W porannym programie Radia Olsztyn zagościli – posłanka Iwona Arent (Prawo i Sprawiedliwość) oraz poseł Marcin Kulasek (Sojusz Lewicy Demokratycznej). Rozmowa była oparta głównie o temat szczepień polityków i celebrytów poza kolejnością.
Szczepieniami do 14 stycznia miały być objęte tylko osoby związane z pracą w służbie zdrowia (określane jako grupa zero). Okazało się jednak, że poza grupą zero zaszczepiono również polityków, aktorów czy muzyków.

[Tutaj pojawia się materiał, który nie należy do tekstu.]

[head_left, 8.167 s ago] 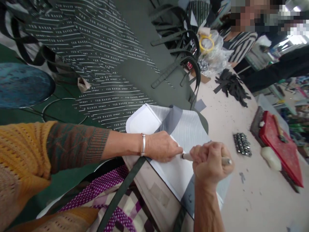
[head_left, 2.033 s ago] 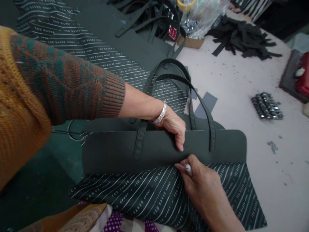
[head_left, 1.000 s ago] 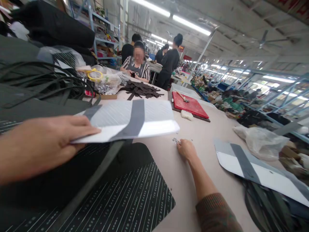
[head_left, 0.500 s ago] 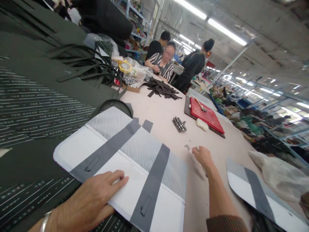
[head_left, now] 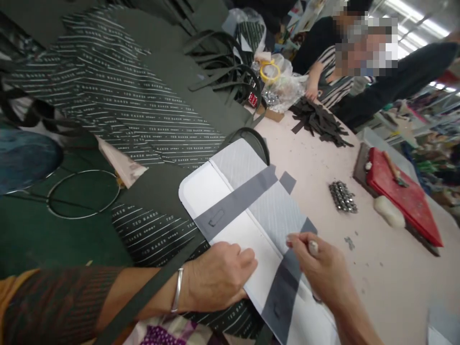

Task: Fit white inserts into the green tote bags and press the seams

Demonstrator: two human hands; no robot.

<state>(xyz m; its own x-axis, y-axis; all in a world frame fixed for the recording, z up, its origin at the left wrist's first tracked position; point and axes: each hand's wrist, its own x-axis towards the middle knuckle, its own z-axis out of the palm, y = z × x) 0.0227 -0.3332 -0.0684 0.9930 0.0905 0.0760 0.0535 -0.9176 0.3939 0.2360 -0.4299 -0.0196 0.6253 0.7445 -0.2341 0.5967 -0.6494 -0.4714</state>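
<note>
My left hand (head_left: 219, 275), a silver bracelet on its wrist, grips the near edge of a white and grey bag panel (head_left: 237, 230), its fingers curled over the top. Two dark grey straps (head_left: 239, 196) cross the panel, each bearing a stitched outline near its lower end. Above the panel's middle, close to the right strap, my right hand (head_left: 319, 258) pinches a small shiny metal piece (head_left: 288, 241), mostly covered by the fingertips. Small flat metal pieces (head_left: 349, 243) lie loose on the table to the right of this hand.
Beyond the panel are metal studs (head_left: 343, 196), a white lump (head_left: 389, 212), a red board (head_left: 402, 191) with a hammer (head_left: 395, 170), and dark strips (head_left: 319, 122). Printed dark fabric (head_left: 161, 115) spreads to the left. A co-worker (head_left: 330, 81) sits across the table (head_left: 305, 148).
My right hand has come from beside the loose metal pieces to above the panel. My left hand's fingers have curled in at the panel's edge. The view has turned left and down.
</note>
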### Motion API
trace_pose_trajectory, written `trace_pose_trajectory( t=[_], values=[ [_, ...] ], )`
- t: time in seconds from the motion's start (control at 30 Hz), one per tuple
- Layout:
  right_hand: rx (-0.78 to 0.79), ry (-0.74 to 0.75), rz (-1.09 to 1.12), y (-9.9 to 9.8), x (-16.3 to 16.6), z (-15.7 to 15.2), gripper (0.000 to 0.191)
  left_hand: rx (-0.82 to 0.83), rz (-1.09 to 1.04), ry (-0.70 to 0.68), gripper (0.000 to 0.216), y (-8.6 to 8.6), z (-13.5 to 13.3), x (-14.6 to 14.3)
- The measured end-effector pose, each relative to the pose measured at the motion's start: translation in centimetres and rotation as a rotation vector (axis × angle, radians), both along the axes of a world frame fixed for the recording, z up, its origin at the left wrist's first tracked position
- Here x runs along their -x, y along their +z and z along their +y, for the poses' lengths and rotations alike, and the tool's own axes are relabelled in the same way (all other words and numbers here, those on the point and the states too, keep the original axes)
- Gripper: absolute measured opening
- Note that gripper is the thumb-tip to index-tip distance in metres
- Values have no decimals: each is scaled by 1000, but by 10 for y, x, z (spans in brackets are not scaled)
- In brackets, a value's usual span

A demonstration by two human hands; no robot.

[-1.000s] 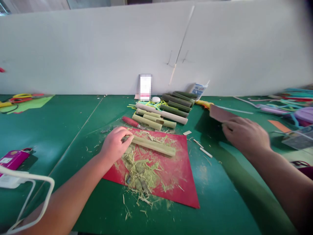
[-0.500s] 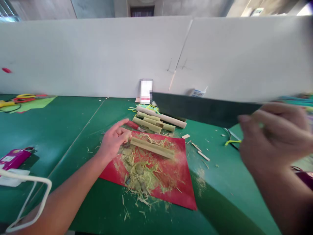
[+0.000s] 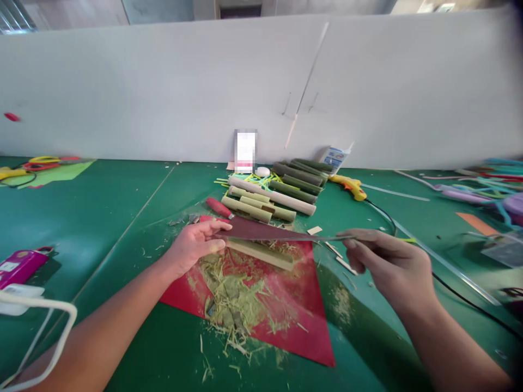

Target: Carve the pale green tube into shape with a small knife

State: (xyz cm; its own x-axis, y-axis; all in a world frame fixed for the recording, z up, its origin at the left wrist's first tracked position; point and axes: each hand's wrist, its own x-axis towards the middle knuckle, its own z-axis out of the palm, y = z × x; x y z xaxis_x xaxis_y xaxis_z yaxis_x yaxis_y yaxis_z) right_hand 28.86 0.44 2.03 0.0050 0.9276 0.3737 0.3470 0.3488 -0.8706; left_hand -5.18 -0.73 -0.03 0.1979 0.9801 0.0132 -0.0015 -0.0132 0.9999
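A long strip of sandpaper point(image 3: 261, 229) stretches between my hands, its reddish-brown face showing. My left hand point(image 3: 192, 245) pinches the left end between thumb and fingers. At the right end, my right hand point(image 3: 388, 261) grips the narrowed, edge-on part of the strip. Just below the sandpaper lies a pale split bamboo piece point(image 3: 261, 255), partly covered by it. The bamboo rests on a red sheet point(image 3: 314, 332) strewn with shavings point(image 3: 245, 299) and dust. A red-handled tool point(image 3: 218, 207) lies just beyond my left hand; its far end is hidden.
Peeled bamboo tubes point(image 3: 247, 209) and dark green ones point(image 3: 294, 190) lie behind the red sheet. A yellow glue gun point(image 3: 349, 187) with a black cord lies at right. A propped phone point(image 3: 245, 149) leans by the white partition point(image 3: 143, 98). A white frame point(image 3: 61, 343) juts in lower left.
My right hand has come down and leftward, lowering the sandpaper from a raised position to just above the bamboo piece. My left hand now holds its other end.
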Motion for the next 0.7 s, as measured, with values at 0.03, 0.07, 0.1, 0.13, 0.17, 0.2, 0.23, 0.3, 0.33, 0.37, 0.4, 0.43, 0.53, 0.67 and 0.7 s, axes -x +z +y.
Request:
trace_pose_trajectory(
  t=[0.03,0.07,0.1,0.13,0.17,0.2,0.23,0.3,0.33,0.37,0.4,0.43,0.53,0.67,0.7],
  values=[
    [13,39,16,1,0,-1,10,10,15,1,34,0,-1,-1],
    [8,75,23,1,-1,-2,11,11,32,18,33,0,-2,-1],
    [-10,101,23,2,-2,-3,11,4,47,42,31,1,-3,-2],
    [-36,121,21,3,-3,-4,13,-14,50,66,29,1,-5,-3],
    [-65,139,22,4,-4,-5,16,-43,44,88,28,3,-6,-4],
    [-94,155,27,5,-5,-6,18,-84,35,111,26,4,-8,-5],
    [-116,169,33,7,-5,-7,21,-131,29,137,25,6,-10,-6],
    [-126,184,51,9,-3,-8,26,-234,39,192,23,8,-14,-7],
    [-97,177,45,10,-1,-8,28,-279,53,220,23,9,-15,-7],
    [-48,168,40,11,2,-8,29,-313,70,247,22,9,-16,-6],
    [9,181,37,11,5,-7,31,-337,85,274,22,8,-16,-6],
    [61,193,54,10,8,-5,33,-348,96,303,21,7,-15,-4],
    [205,173,104,2,18,-1,30,-349,132,393,16,1,-11,-1],
    [285,151,122,-14,28,5,25,-330,195,433,17,-8,-4,0],
    [297,143,116,-17,29,6,25,-312,197,437,21,-9,-3,-1]
  ],
)
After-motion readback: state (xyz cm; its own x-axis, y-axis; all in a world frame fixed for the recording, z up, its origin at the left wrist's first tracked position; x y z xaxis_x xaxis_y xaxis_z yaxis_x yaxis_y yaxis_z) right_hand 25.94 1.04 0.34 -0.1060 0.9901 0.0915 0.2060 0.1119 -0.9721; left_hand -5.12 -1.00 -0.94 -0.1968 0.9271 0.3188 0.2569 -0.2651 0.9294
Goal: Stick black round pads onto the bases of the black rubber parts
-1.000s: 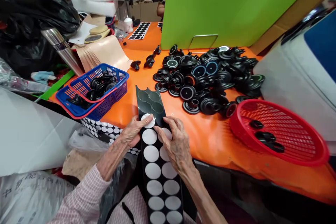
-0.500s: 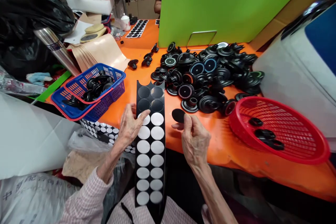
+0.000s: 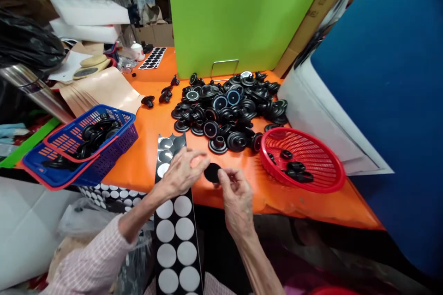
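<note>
My right hand [image 3: 238, 200] pinches the edge of a black round sticker [image 3: 211, 173] between thumb and fingers, above the orange table. My left hand [image 3: 185, 173] reaches over the sticker sheet [image 3: 175, 219] with its fingers apart, the tips close to the sticker's left edge; whether they touch it I cannot tell. The long black sheet bears two columns of white circles and bare dark circles at its far end. Part of it is hidden under my left hand and forearm. Beyond my hands lies a heap of black plastic knob-like parts [image 3: 237, 140].
A red mesh basket [image 3: 321, 147] with several black pieces stands right. At left is a blue basket [image 3: 117, 147] holding black parts. A green board [image 3: 242, 14] rises behind the heap. A steel flask [image 3: 38, 92] leans at far left. The orange table's [image 3: 287, 205] front edge runs below.
My left hand has left the sheet's edge and moved right, toward the black sticker. My right hand still pinches the sticker. The head view has turned right.
</note>
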The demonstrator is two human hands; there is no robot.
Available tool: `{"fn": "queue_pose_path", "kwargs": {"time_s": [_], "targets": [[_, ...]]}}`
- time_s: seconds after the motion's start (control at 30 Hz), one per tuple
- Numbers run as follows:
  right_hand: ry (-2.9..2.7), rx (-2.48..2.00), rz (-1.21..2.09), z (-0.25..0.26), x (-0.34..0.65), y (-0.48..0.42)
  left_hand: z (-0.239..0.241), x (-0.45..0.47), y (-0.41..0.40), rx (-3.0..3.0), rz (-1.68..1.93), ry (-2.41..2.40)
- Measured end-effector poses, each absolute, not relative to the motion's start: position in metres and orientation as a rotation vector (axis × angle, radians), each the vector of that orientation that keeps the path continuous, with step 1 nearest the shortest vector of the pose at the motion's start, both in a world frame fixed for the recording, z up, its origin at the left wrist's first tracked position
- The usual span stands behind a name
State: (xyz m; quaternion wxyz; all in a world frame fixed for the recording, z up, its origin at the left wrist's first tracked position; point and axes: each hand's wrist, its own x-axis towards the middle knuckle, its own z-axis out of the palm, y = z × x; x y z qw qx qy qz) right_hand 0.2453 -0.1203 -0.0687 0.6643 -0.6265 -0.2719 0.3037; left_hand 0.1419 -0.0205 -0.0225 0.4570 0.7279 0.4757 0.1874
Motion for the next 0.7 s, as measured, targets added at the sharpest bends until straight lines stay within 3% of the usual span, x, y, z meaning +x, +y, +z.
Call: {"fn": "queue_pose_path", "kwargs": {"time_s": [0.13,0.33,0.47,0.57,0.7], "targets": [[-0.516,-1.389,0.690,-0.067,0.268,-0.130,-0.029,0.188,-0.002,2.247,0.455,1.379],[-0.463,-1.341,0.887,-0.076,0.283,-0.155,-0.049,0.220,0.010,2.333,0.444,1.280],[-0.473,-1.340,0.892,-0.077,0.285,-0.157,-0.046,0.196,0.012,1.761,0.628,1.170],[-0.482,-1.291,0.889,-0.071,0.281,-0.151,-0.037,0.168,0.004,1.100,0.593,0.985],[-0.414,-1.214,0.899,-0.064,0.267,-0.136,-0.031,0.139,-0.016,0.723,0.576,0.861]]}}
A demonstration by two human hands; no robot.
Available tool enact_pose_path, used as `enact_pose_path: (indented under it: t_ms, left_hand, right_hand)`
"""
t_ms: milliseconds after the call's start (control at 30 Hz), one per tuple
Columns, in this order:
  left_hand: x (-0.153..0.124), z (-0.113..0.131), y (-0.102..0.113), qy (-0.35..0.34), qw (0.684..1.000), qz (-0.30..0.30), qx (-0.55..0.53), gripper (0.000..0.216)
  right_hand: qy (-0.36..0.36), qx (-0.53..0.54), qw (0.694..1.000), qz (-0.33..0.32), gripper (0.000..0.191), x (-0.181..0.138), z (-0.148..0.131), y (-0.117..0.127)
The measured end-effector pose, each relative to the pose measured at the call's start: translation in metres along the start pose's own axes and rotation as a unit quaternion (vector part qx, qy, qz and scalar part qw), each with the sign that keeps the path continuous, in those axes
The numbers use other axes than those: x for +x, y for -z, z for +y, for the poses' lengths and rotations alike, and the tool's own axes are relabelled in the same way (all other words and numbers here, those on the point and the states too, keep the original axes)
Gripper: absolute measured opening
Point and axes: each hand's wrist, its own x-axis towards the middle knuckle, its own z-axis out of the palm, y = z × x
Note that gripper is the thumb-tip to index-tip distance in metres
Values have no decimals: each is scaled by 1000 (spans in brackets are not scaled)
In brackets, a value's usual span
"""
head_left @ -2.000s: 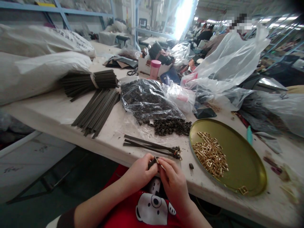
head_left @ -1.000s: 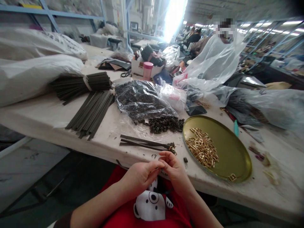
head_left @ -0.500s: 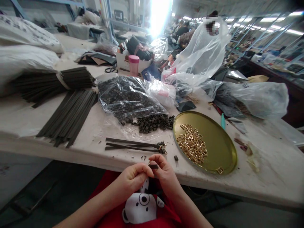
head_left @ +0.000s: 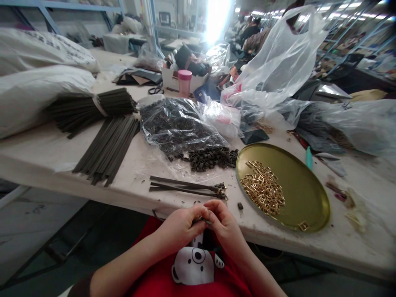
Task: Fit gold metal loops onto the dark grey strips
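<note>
My left hand (head_left: 187, 225) and my right hand (head_left: 223, 220) meet at the table's front edge, fingertips pinched together. Between them is a narrow dark strap (head_left: 199, 220), mostly hidden by the fingers; any metal piece on it cannot be made out. Just beyond my hands lie several dark straps (head_left: 182, 186) with gold buckles at their right ends. One small dark loop (head_left: 240, 206) rests to the right of my right hand. Farther right, a round gold tray (head_left: 305, 185) holds a heap of gold buckles (head_left: 262, 187), with a few lying apart near its front rim.
A plastic bag (head_left: 182, 121) of dark loops spills a pile of loops (head_left: 210, 159) behind the straps. Loose dark strips (head_left: 108, 148) and a tied bundle (head_left: 93, 105) lie left. A pink-lidded cup (head_left: 184, 84), a clear bag (head_left: 278, 62) and a teal-handled tool (head_left: 308, 157) are farther back.
The view has turned slightly, shifting the table's contents rightward. My fingers have closed in tighter around the strap, which shows less now; a gold glint at its end is no longer visible.
</note>
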Motion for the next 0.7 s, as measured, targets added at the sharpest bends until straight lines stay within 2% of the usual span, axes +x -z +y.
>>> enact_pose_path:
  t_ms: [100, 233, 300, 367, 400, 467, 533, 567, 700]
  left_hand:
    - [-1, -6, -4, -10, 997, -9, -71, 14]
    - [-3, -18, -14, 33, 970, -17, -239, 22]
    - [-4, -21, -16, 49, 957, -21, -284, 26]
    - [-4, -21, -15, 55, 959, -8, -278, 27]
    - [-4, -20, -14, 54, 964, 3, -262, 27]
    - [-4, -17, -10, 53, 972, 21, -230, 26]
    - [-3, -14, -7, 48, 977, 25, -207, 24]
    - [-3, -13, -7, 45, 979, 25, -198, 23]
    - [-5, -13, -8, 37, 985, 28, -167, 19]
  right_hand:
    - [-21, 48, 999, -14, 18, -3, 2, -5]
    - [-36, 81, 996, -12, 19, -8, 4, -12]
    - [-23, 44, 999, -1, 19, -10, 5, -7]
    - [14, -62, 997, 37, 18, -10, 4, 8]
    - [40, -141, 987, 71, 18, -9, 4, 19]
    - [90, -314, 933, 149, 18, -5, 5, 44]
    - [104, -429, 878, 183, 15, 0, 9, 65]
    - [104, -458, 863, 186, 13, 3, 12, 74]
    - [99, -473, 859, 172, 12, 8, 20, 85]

Posłanka Prawa i Sprawiedliwości jasno określiła, że wyciągnięcie konsekwencji w takiej sytuacji jest konieczne. Złamanie zasad bezapelacyjnie wiąże się z poniesieniem za to odpowiedzialności:
„Widzimy różnicę, między Prawem i Sprawiedliwością a Lewicą. My wyciągamy konsekwencje za złe czyny naszych członków i będziemy to robić dalej, jeżeli nie będą się zachowywać etycznie, moralnie i zgodnie z prawem.”
Sekretarz generalny SLD ma jednak odmienne zdanie. Marcin Kulasek zamierza wyjaśnić sytuację i nie podejmować zbyt poważnych kroków w związku z zaszczepieniem się Leszka Millera poza kolejnością:
,,Wydaje mi się, że aż tak daleko nie pójdziemy. Pan premier tłumaczył, dlaczego tak postąpił. Myślę, że jakaś rozmowa się odbędzie, zresztą od tego jest organ, który nazywa się Sądem Koleżeńskim. Ja żadnych tego typu wniosków nie będę składał.”
Zamieszanie wokół szczepień wywołało ogromne poruszenie nie tylko w świecie polityki. Zachowanie celebrytów od kilku dni również nie jest wolne od opinii ludzi.
Źródło: Radio Olsztyn
Ci co ich zaszczepili powinni być zwolnieni z zakazem wykonywania zawodu a ci co się zaszczepili powinni ponieść koszta w 200%!!!!
Śmierć lubi tych szybkich.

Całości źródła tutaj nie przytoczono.